Feathers, maybe we can also spot your stars in Sirius and see the Martian moon, Phobos, which has a crater named after my relative, the famous astronomer, Ernst Öpik?

Now I am happy to be a part-time canine citizen astronomer and in fact last week, Klady and I really enjoyed staring at the full moon with bright shiny planets, Jupiter and Saturn in attendance, but the beach? At World’s End? At midnight?

As a result, nearing a dark and inky midnight SirD, Klady and I trooped down to our beach with the rarely used house telescope.

Klady was right. The night sky was spectacular.
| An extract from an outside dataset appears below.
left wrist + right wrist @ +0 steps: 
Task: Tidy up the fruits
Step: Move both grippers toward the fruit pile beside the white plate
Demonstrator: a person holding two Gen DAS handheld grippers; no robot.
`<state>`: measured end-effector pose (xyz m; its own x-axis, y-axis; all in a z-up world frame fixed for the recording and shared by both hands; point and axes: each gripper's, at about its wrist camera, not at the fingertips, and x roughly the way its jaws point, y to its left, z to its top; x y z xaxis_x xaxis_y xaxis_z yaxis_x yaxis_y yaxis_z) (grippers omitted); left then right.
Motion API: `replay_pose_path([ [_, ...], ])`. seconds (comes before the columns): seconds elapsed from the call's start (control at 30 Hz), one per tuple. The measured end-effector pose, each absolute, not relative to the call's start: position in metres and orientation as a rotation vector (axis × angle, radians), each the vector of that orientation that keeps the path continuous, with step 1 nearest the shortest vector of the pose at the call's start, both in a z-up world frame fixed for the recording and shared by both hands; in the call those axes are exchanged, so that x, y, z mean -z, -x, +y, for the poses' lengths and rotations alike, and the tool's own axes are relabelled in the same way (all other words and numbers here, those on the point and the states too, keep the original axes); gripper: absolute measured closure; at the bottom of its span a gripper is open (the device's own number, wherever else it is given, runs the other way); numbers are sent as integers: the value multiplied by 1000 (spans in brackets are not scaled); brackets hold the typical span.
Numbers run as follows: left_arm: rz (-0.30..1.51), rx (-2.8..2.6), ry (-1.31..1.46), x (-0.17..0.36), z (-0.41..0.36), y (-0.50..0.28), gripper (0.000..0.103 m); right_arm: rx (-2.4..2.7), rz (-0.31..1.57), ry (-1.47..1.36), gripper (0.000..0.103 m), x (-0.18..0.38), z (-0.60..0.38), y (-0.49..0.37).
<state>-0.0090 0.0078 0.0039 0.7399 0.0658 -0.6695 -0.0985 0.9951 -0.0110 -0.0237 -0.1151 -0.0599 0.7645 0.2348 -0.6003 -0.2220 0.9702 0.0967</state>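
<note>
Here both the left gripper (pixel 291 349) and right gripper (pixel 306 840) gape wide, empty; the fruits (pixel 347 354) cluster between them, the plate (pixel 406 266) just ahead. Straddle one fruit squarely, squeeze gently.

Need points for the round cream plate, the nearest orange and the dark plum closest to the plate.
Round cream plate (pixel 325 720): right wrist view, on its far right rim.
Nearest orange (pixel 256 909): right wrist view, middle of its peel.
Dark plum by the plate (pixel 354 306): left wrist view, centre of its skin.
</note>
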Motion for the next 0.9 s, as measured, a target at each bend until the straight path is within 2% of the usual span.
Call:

Stars everywhere and the Milky Way looked like shiny sparkly dust. While it was a half moon and therefore not too much light, SirD and I were thrilled to see two really bright meteors streak across the sky. Klady missed all that as she was fiddling with her telescope.

It was hilarious watching her trying to focus on the stars; in the soft sand the tripod legs weren’t the right height, nor were they stable and she was almost kneeling; the eyepiece angle dropping and every once in a while, and there was a quick burst of Antarctic wind that made her hands shake.

I give up with this *+!#@** telescope. It’s useless. Let’s lie on the sand and look up at the skies.

My friends, knowing Klady I did exactly as I was told and it was FREEZING COLD!

I lay down on the night sand, growled, rolled over and tried to lie still. Klady was lying on her back on the damp sand enthusiastically pointing out Mercury, Venus, Jupiter, Saturn and Mars as well as Orion’s Belt, the Southern Cross – and the long (and boring) list goes on and on and on……..

And with all this discomfort, we didn’t even get to see Sirius the Dog Star (Canis Major).

After an hour or so, we packed up and returned home to try and warm up.

Never again said SirD (and I agreed) but Klady insisted that there could be better nights when the weather gets a little warmer towards summer. This is because World’s End (also known as Verona Sands) is one of the best places to enjoy the mysterious lights of the Aurora Australis.

I personally am dreading these Southern Lights.


Klady checks every day to see whether the Aurora will arrive.


If it is due, I know that once again we all will have to troop down to the beach in the middle of the night – this time without the telescope but now with cameras, tripods and who knows what!


I really don’t want to catch another nasty cold from lying on our beach at midnight!

So I hope that when the Aurora appears it truly is spectacular because it’s no fun at all just staying indoors and sniffling.